FIELD OF THE INVENTIONThe present invention relates to computer systems. More specifically, the present invention relates to performing integer operations based on results of floating point operations.[0001]
BACKGROUND OF THE INVENTIONPrior art processors typically perform comparisons of data, including integer data, floating point data and packed data. Such comparison operations are often used when determining whether branching should occur. For example, in a branch if greater than operation, two numbers are compared and a branch is taken if the first number is greater than the second number. Otherwise, the branch is not taken. The most basic comparisons are of two integer numbers.[0002]
In some applications, such as three-dimensional graphics, many numbers are compared to determine the “location” of various objects with respect to each other. In such applications, comparisons are performed more efficiently by operating on packed data. Packed data generally refers to the representation of multiple values by a single number. For example, four eight-bit integer numbers may be represented by a single 32-bit number having four eight-bit segments equivalent to the four eight-bit numbers. Thus, the significance given to various bit placements is altered from standard 32-bit values in order to accurately represent a greater number of smaller values. By performing a compare on the 32-bit packed data, four eight-bit integer compares are accomplished with a single compare operation. Similarly, packed data comparisons may be performed on floating point data.[0003]
Because many prior art processors branch on integer operations and many applications operate on floating point data, what is needed is an improved method and apparatus for performing branch instructions based on integer instructions in response to results of floating point operations.[0004]

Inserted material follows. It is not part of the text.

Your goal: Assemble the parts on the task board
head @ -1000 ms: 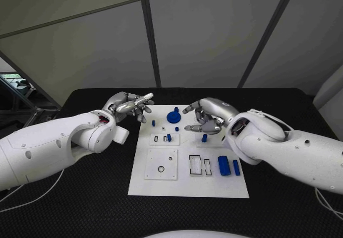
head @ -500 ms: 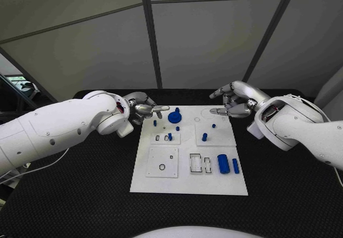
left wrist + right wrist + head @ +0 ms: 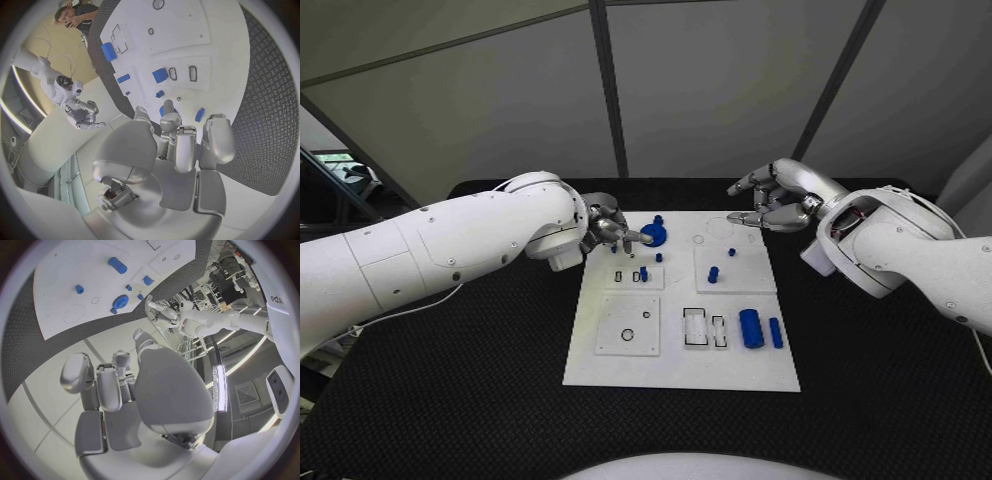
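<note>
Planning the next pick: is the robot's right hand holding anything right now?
Empty: the right hand hovers over the task board's far edge, fingers loosely curled, nothing between them.

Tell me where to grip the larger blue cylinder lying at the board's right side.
Probably pinch the larger blue cylinder across its middle from above: it lies flat, lengthwise on the task board, with a thinner blue peg close alongside, so fingers need to straddle its width carefully.

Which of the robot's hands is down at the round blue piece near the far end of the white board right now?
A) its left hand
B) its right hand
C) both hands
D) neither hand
A: in the head view the left hand has its fingers right at the round blue piece on the task board, while the right hand hovers off past the board's far right corner, holding nothing.
</note>
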Available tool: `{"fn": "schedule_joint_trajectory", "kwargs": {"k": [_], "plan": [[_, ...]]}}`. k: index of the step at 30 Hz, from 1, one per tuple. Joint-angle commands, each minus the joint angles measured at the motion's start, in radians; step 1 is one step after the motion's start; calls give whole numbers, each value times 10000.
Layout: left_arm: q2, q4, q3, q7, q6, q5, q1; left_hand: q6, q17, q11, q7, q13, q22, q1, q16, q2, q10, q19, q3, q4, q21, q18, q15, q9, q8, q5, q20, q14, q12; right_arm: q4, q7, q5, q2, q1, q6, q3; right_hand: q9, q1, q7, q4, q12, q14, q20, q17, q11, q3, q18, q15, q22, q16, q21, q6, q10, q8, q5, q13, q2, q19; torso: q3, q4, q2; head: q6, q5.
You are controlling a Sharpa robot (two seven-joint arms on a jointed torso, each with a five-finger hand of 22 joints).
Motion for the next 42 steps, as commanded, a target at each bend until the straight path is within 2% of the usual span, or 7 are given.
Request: {"fn": "schedule_joint_trajectory", "kwargs": {"k": [1, 11, 21, 42], "plan": [[135, -44, -28, -391, 789, -452, 38, -68, 2016, -7, -20, 18, 27, -70, 46, 34, 93, 85, -70, -18, 64, 43, -86, 30, 32, 39, 21, 815, 40, -27, 11, 100, 40, 21, 98, 10, 4, 29, -11, 7, -34, 284, -40, -6, -13, 12, 78, -19, -22, -44, -40, 54, -29, 40, 106, -16, 48, -62, -6, -8, 18, -24, -17], [461, -202, -106, -404, 1337, -474, 59, -128, 2013, -5, -16, -66, 57, -14, 43, 77, 16, 86, -56, -52, 81, 39, -87, 87, 65, 73, 17, 812, -31, -121, -43, 100, 138, 21, 166, 11, 1, 29, -13, 9, -36, 284, -44, -19, -15, 8, 80, -23, -35, -55, -52, 48, -31, 58, 162, -29, 47, -63, -11, -1, 28, -109, -36], [601, -249, -167, -489, 1789, -475, 61, -193, 2029, 0, -11, -146, 86, 81, 55, 131, -71, 80, -23, -95, 96, 37, -83, 163, 113, 130, 17, 815, -105, -195, -83, 100, 220, 20, 232, 11, -1, 21, -16, 17, -46, 283, -49, -34, -19, 5, 84, -27, -65, -69, -75, 43, -44, 85, 244, -59, 56, -73, -16, -5, 23, -183, -27], [832, -393, -256, -568, 2154, -475, 59, -273, 2059, 3, -9, -179, 190, 267, 78, 224, -130, 105, 68, -176, 149, 23, -79, 289, 198, 172, 21, 823, -145, -276, -132, 100, 316, 18, 342, 10, -2, 13, -23, 19, -47, 281, -55, -54, -25, 7, 90, -32, -102, -88, -104, 49, -51, 125, 343, -81, 73, -84, -17, 0, 35, -268, -59]]}}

SUMMARY OF THE INVENTIONA method and apparatus for performing a move mask operation is described. An operation is performed on floating point data and data is extracted from a result of the operation. The data includes a set of one or more bits where each bit represents multiple redundant bits in the result of the floating point operation. The set of one or more bits is transferred to an integer register and an operation is performed in response to the set of one or more bits.[0005]
BRIEF DESCRIPTION OF THE DRAWINGSThe present invention is illustrated by way of example, and not by way of limitation, in the figures of the accompanying drawings in which like reference numerals refer to similar elements.[0006]
FIG. 1 is one embodiment of a computer system.[0007]
FIG. 2 is one embodiment of an architectural block diagram of a register set and arithmetic circuitry.[0008]
FIG. 3 is one embodiment of a packed data format.[0009]
FIG. 4 is one embodiment of the result of a compare operation performed on two packed data values.[0010]
FIG. 5 is one example of compare, move and branch operations.[0011]
FIG. 6 is one embodiment of a flow diagram for a move mask operation.[0012]
DETAILED DESCRIPTIONA method and apparatus for performing a move mask operation is described. In the following description, for purposes of explanation, numerous specific details are set forth in order to provide a thorough understanding of the present invention. It will be apparent, however, to one skilled in the art that the present invention may be practiced without these specific details. In other instances, well-known structures and devices are shown in block diagram form in order to avoid obscuring the present invention.[0013]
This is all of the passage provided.